**WHAT IS NEEDED:**
Line by line, restate the material word for word, omitting any image.

**DATA PROVIDED:**
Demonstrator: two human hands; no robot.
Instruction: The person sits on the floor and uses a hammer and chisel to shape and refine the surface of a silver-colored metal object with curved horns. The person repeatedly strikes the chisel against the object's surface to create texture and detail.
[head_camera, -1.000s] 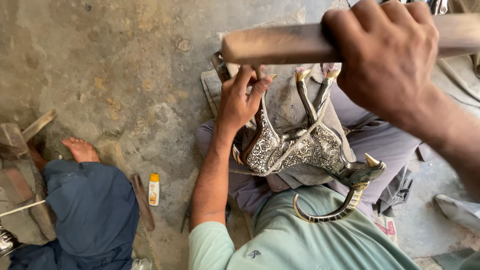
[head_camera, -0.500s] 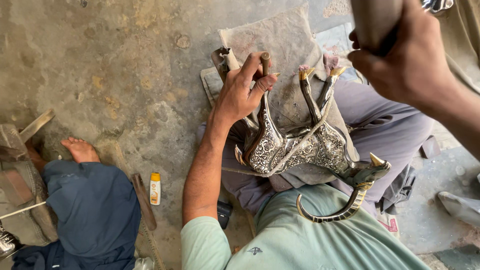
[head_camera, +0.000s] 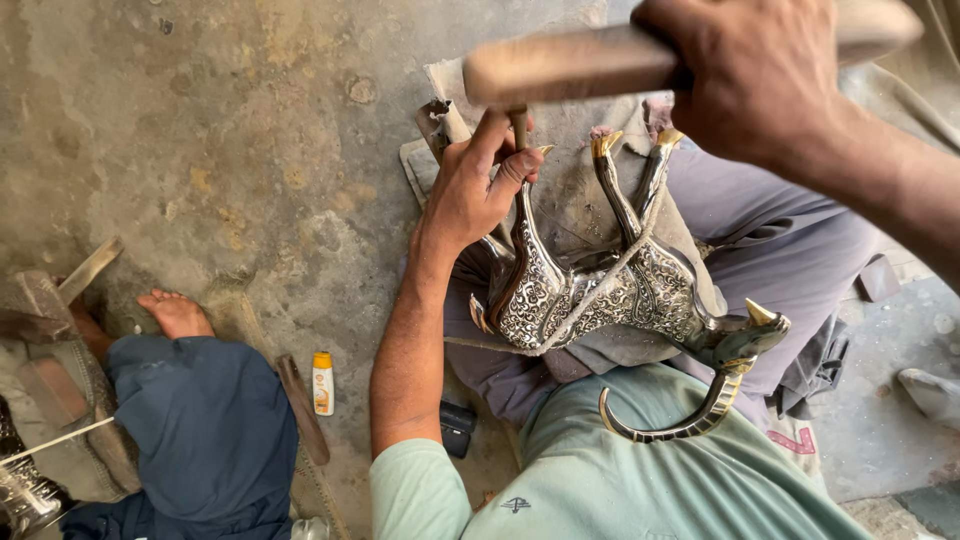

**THE ANSWER:**
Demonstrator: two human hands; no robot.
Instruction: The person sits on the floor and uses a hammer and chisel to shape and refine the surface of a silver-colored metal object with curved horns. The person repeatedly strikes the chisel against the object's surface to create texture and detail.
[head_camera, -1.000s] 
[head_camera, -0.500s] 
[head_camera, +0.000s] 

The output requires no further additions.